My brother and his wife recently adopted a beautiful Collie pup they named Gio (yes I’m proud to say he derives his name from Gio Remar, the merciless warden nicknamed Cerberus from my Boss trilogy.) Like most border collies he his incredibly intelligent. He is also affectionate and a lot of fun to have around.

Introducing a pup into any household always comes with its challenges. There is a lot of training involved. Gio has been taking to this like a duck to water. As I said, he is incredibly smart. He offers a warmth to the home only dogs can provide. I’ve always been more of a cat person. I know this will get all you dog lovers out there to scoff but I generally find dogs obnoxious. Whilst I would do them no harm I wouldn’t go out of my way to have one myself. This is the reason I keep guinea pigs instead. Gio has softened my opinion on this. He’s not even a year old yet and his instincts are sharp, his behaviour is impeccable and whilst he tends not to enjoy you lying on the sofa without being able to sleep on top of you he’s a brilliant animal.

I could see why those who seek emotional support would look to dogs for this purpose. They are pack animals so that caring instinct is deeply embedded (in most breeds). What happens when the dog is the one needing emotional support?

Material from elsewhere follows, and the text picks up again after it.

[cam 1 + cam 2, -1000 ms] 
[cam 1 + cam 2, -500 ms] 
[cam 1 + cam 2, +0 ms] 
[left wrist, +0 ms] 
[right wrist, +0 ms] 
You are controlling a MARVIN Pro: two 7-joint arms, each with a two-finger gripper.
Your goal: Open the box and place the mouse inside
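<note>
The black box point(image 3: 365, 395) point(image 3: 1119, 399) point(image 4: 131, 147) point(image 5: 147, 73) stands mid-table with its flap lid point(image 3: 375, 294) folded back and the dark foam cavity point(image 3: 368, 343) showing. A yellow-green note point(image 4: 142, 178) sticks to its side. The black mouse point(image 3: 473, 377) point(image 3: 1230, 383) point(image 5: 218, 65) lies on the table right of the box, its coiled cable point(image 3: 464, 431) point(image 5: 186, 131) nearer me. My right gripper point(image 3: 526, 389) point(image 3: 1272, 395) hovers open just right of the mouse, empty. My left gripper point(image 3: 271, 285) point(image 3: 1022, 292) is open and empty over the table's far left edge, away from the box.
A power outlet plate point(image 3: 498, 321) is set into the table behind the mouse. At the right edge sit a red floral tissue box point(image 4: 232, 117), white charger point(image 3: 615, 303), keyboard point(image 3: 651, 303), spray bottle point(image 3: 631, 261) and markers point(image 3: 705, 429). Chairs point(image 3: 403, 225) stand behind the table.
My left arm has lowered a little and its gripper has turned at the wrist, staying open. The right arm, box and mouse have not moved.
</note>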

The last time I paid a visit to my brother’s house we were chatting as he was setting out Gio’s afternoon feed. The dog had grown impatient, bounded towards his bowl and knocked it from my brothers hand. As I said there is a lot of training and patience in taking in a pup. That wasn’t the issue. The mess could be cleaned and Gio would learn to sit and wait to be called. He got upset though. Yes you read that right. The dog got upset. I don’t mean the tail between the legs, ears dropped because he was being chastised kind of upset. I mean he sulked. He sulked so badly he wouldn’t eat the lunch he had been ravenous for only moments before this. Both my brother and I were astounded. The mess was fixed and we tried coaxing him to eat. He continued sulking. We had to speak to softly to him and assure him it was okay. The dog needed emotional support because he knocked over his own bowl.

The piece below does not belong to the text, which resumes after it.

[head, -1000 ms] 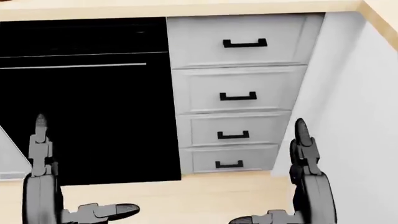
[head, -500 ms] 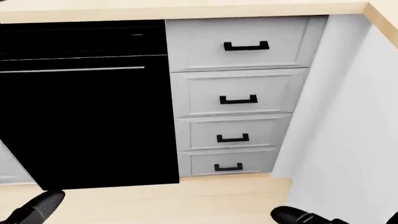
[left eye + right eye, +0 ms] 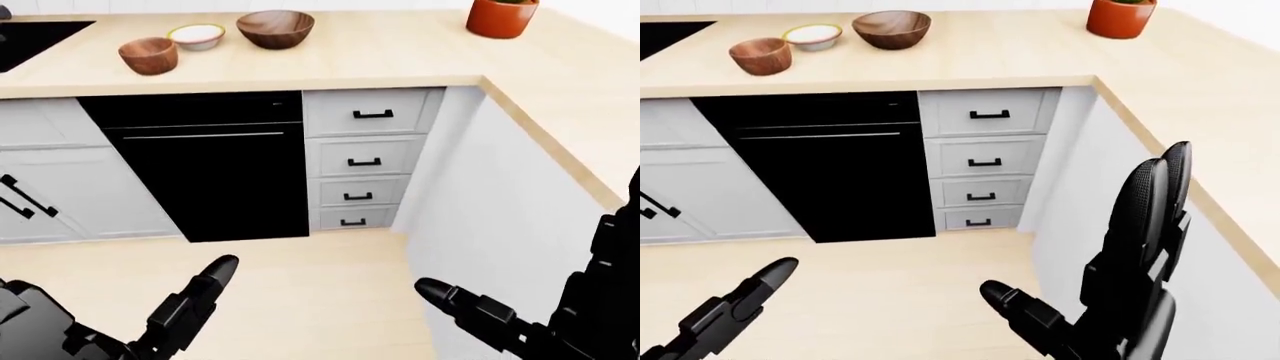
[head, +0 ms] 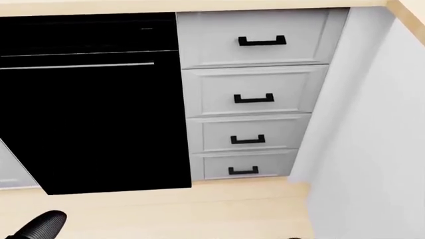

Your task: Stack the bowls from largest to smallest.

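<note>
Wooden bowls (image 3: 275,28) sit on the counter (image 3: 400,56), well apart from both open hands (image 3: 190,315).

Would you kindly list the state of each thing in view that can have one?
Large wooden bowl: upright, unstacked.
Small wooden bowl: upright, unstacked.
White bowl: upright, between them.
Drawers: all closed.
Black dishwasher: closed.
Left hand: open, empty.
Right hand: open, empty.
</note>
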You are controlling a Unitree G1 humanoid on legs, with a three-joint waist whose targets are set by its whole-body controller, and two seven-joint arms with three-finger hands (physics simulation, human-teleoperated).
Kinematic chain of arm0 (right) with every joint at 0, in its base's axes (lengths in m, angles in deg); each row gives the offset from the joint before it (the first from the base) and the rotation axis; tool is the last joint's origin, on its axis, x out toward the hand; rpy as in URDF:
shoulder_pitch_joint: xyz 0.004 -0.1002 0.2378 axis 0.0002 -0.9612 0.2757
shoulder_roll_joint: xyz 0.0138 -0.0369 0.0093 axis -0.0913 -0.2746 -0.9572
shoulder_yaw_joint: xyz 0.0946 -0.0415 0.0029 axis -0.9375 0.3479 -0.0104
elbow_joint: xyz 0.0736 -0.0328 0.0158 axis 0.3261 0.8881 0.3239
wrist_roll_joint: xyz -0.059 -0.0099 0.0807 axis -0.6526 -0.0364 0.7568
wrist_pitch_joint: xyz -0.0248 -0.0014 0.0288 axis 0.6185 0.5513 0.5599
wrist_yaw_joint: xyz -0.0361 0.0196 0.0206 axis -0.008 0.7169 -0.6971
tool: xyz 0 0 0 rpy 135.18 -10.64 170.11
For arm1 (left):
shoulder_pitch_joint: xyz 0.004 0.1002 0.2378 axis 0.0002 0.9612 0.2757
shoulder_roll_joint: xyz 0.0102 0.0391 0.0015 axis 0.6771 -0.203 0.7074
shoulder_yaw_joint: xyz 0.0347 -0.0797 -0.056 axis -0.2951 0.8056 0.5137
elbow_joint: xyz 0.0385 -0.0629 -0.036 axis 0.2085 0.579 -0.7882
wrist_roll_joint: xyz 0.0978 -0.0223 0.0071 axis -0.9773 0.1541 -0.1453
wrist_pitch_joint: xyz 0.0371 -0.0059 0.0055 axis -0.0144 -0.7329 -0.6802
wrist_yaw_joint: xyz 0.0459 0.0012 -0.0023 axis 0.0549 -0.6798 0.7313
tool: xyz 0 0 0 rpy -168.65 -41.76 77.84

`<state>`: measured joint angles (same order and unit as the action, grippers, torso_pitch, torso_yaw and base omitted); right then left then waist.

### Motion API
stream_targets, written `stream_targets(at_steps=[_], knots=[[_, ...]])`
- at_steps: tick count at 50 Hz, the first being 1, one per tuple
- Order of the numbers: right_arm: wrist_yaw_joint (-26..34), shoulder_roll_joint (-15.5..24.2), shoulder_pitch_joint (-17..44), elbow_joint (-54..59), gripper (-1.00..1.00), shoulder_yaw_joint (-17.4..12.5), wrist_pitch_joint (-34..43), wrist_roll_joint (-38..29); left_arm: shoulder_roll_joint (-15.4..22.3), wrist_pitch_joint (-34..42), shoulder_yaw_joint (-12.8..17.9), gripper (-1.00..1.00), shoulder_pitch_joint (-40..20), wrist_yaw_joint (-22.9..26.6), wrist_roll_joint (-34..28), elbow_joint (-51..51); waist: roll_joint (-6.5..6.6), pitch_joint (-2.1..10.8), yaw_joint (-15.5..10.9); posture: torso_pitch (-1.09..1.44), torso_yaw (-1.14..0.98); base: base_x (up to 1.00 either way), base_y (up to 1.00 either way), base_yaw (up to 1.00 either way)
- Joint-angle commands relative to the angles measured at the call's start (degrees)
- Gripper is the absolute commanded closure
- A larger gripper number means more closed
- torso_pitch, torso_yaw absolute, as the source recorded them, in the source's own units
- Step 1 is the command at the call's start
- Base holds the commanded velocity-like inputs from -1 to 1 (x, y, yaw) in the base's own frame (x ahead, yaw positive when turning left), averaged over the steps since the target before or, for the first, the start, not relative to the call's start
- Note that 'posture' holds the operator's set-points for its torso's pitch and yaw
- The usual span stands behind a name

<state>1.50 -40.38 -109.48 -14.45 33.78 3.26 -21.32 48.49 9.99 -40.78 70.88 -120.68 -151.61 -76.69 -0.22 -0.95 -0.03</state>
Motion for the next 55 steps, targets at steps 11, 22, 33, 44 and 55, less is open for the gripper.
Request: stream_targets(at_steps=[11, 22, 33, 44, 55], knots=[[0.6, 0.0, 0.3, -3.7, -1.00, 0.9, 0.9, 0.2, 0.0, -0.7, -0.2, -1.00, 0.0, -0.7, -0.8, -2.0, 0.03, 0.56, 0.0, 0.00, 0.00, 0.00, 0.00, 0.00], [0.6, 0.5, 0.2, -3.5, -1.00, 1.2, 1.3, 0.3, 0.0, -0.3, -0.6, -1.00, -0.1, -0.2, -1.3, -2.2, 2.63, -1.07, -0.2, 0.00, 0.00, 0.00, 0.18, 0.00], [1.8, 0.8, 0.6, -3.3, -1.00, 1.4, 2.2, 1.8, 0.4, -0.2, -0.7, -1.00, -0.4, 0.5, 0.5, -1.6, -0.17, -1.44, 0.0, 0.00, 0.00, 0.00, 0.20, 0.00], [9.3, 1.6, 1.1, -5.2, -1.00, 0.6, 6.5, 19.4, 2.6, -2.3, -2.5, -1.00, 0.9, 9.5, 20.0, -2.8, -1.33, -1.49, 0.6, 0.00, 0.00, 0.00, 0.20, 0.00], [16.2, 0.5, 3.1, -6.2, -1.00, -1.4, 12.8, 33.2, 0.1, -3.8, -0.3, -1.00, 0.6, 15.5, 28.0, -3.1, 2.29, -1.21, -0.2, 0.00, 0.00, 0.00, 0.20, 0.00]])
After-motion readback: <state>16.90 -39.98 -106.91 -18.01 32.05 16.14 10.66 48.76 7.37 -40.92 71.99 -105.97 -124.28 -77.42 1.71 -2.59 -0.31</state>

In cartoons the animals are deliberately given facial expressions. In real life dogs have their own ways of telling you how they feel. Gio is so expressive. Being such an intelligent creature he feels his emotions. I guess he was disappointed in himself. Despite us assuring him it was okay he gave himself a time out on the stairs until he felt better or he saw my sister in law (his mummy).

This random musing on the dog had me thinking about our connection to animals and the natural world in general. It’s something we will never lose no matter how advanced we become and quite rightfully so. When getting to know Gio better it makes me realise how important our place on earth is. It’s something we shouldn’t take for granted.